Problem to work on: Would you output the listing exactly, with every image omitted?

Data segment:
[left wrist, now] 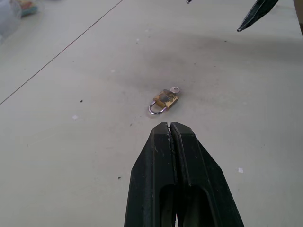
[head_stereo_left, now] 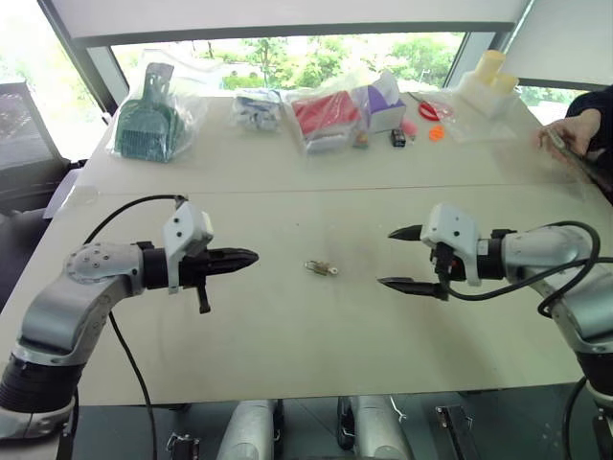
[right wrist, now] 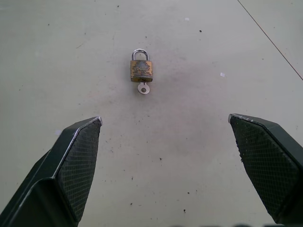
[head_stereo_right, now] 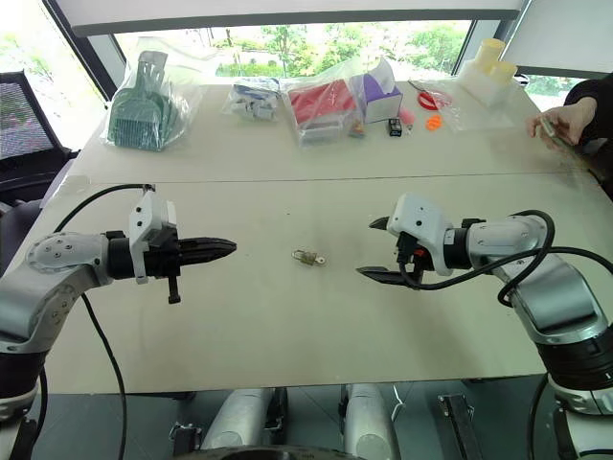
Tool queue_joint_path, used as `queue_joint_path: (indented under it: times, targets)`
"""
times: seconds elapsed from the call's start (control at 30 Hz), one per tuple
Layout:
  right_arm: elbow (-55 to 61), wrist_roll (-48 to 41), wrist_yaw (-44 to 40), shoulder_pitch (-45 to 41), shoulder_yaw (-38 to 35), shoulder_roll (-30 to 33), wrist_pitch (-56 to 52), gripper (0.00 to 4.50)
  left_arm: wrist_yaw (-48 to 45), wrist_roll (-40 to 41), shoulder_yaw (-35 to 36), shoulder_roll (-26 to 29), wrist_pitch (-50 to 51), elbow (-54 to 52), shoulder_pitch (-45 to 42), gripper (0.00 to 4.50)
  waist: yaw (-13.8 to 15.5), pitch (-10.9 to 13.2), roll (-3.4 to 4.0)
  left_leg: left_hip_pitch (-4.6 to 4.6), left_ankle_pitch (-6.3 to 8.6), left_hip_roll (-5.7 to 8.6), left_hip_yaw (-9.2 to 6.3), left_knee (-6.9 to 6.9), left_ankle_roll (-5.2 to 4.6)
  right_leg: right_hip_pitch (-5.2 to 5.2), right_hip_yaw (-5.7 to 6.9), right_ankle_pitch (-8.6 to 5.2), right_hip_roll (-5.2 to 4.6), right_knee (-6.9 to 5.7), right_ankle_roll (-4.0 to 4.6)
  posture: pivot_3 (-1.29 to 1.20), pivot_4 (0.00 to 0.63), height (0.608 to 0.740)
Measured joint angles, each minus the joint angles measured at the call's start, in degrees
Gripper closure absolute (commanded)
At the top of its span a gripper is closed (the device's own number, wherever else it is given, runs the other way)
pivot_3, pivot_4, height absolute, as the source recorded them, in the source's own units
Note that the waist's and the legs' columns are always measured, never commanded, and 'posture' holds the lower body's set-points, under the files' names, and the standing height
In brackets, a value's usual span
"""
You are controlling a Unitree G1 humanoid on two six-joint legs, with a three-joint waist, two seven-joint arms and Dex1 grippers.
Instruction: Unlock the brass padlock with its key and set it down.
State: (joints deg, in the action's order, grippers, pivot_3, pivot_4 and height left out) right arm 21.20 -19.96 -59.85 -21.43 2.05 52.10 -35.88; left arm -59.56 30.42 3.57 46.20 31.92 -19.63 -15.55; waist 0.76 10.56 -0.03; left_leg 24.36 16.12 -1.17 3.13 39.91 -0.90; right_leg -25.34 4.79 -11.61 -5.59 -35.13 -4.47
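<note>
The brass padlock [head_stereo_left: 319, 267] lies flat on the white table [head_stereo_left: 287, 335] midway between my two arms, its silvery shackle closed in the right wrist view. The key [right wrist: 143, 88] sticks out of the lock's bottom end, pointing toward my right gripper. My left gripper [head_stereo_left: 251, 257] hovers to the lock's left, shut with nothing in it. To the lock's right my right gripper [head_stereo_left: 397, 257] stands wide open and empty, and the padlock [right wrist: 141, 70] sits ahead between its fingers [right wrist: 78, 156]. The padlock [left wrist: 164, 100] also lies just beyond the left gripper's tip.
Along the table's far side lie a green dustpan in a bag [head_stereo_left: 150, 120], several bagged items [head_stereo_left: 326, 115], red scissors [head_stereo_left: 428, 108] and a white box [head_stereo_left: 487, 86]. A person's hand [head_stereo_left: 573, 129] rests at the far right edge.
</note>
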Motion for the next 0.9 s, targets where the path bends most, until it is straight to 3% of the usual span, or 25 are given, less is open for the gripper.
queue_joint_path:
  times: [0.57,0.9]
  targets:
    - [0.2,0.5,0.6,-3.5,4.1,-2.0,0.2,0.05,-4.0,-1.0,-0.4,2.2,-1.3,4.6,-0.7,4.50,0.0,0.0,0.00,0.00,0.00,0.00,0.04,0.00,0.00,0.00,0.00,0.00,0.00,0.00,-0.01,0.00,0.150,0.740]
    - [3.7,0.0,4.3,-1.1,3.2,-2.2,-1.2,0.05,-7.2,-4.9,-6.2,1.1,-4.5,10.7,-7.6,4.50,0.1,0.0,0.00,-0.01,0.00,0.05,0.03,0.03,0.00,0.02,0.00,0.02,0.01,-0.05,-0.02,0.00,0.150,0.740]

Response for this exercise:
[left wrist, now] 
[head_stereo_left, now] 
[right wrist, now] 
[head_stereo_right, now] 
Tool queue_joint_path, used as `queue_joint_path: (indented under it: times, targets)`
"""
times: seconds elapsed from the call's start (control at 30 Hz), one per tuple
Layout:
  right_arm: elbow (-55 to 61), wrist_roll (-48 to 41), wrist_yaw (-44 to 40), shoulder_pitch (-45 to 41), shoulder_yaw (-38 to 35), shoulder_roll (-30 to 33), wrist_pitch (-56 to 52), gripper (0.00 to 4.50)
  left_arm: wrist_yaw (-48 to 45), wrist_roll (-40 to 41), shoulder_yaw (-35 to 36), shoulder_roll (-26 to 29), wrist_pitch (-50 to 51), elbow (-54 to 52), shoulder_pitch (-45 to 42), gripper (0.00 to 4.50)
  waist: yaw (-13.8 to 15.5), pitch (-10.9 to 13.2), roll (-3.4 to 4.0)
  left_leg: left_hip_pitch (-4.6 to 4.6), left_ankle_pitch (-6.3 to 8.6), left_hip_roll (-5.7 to 8.6), left_hip_yaw (-9.2 to 6.3), left_knee (-6.9 to 6.9), left_ankle_roll (-5.2 to 4.6)
  right_leg: right_hip_pitch (-5.2 to 5.2), right_hip_yaw (-5.7 to 6.9), right_ankle_pitch (-8.6 to 5.2), right_hip_roll (-5.2 to 4.6), right_knee (-6.9 to 5.7), right_ankle_roll (-4.0 to 4.6)
  posture: pivot_3 (-1.29 to 1.20), pivot_4 (0.00 to 0.63), height (0.608 to 0.740)
Measured joint angles, each minus the joint angles measured at the call's start, in degrees
Gripper closure absolute (commanded)
At the top of its span a gripper is closed (the device's own number, wherever else it is given, runs the other way)
pivot_3, pivot_4, height absolute, as the source recorded them, in the source's own units
Note that the waist's and the legs' columns are always measured, never commanded, and 'posture' holds the lower body's set-points, under the files' names, and the standing height
In brackets, a value's usual span
"""
You are controlling a Unitree G1 humanoid on two six-joint legs, with a three-joint waist, two seven-joint arms and Dex1 grippers.
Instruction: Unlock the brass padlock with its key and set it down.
State: (joints deg, in the action's order, grippers, pivot_3, pivot_4 and height left out) right arm 21.20 -19.96 -59.85 -21.43 2.05 52.10 -35.88; left arm -59.56 30.42 3.57 46.20 31.92 -19.63 -15.55; waist 0.76 10.56 -0.03; left_leg 24.36 16.12 -1.17 3.13 39.91 -0.90; right_leg -25.34 4.79 -11.61 -5.59 -35.13 -4.47
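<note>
The brass padlock [head_stereo_left: 319, 267] lies flat on the white table [head_stereo_left: 287, 335] midway between my two arms, its silvery shackle closed in the right wrist view. The key [right wrist: 143, 88] sticks out of the lock's bottom end, pointing toward my right gripper. My left gripper [head_stereo_left: 251, 257] hovers to the lock's left, shut with nothing in it. To the lock's right my right gripper [head_stereo_left: 397, 257] stands wide open and empty, and the padlock [right wrist: 141, 70] sits ahead between its fingers [right wrist: 78, 156]. The padlock [left wrist: 164, 100] also lies just beyond the left gripper's tip.
Along the table's far side lie a green dustpan in a bag [head_stereo_left: 150, 120], several bagged items [head_stereo_left: 326, 115], red scissors [head_stereo_left: 428, 108] and a white box [head_stereo_left: 487, 86]. A person's hand [head_stereo_left: 573, 129] rests at the far right edge.
</note>
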Motion for the next 0.9 s, targets where the path bends most, until it is straight to 3% of the usual span, or 25 are given, less is open for the gripper.
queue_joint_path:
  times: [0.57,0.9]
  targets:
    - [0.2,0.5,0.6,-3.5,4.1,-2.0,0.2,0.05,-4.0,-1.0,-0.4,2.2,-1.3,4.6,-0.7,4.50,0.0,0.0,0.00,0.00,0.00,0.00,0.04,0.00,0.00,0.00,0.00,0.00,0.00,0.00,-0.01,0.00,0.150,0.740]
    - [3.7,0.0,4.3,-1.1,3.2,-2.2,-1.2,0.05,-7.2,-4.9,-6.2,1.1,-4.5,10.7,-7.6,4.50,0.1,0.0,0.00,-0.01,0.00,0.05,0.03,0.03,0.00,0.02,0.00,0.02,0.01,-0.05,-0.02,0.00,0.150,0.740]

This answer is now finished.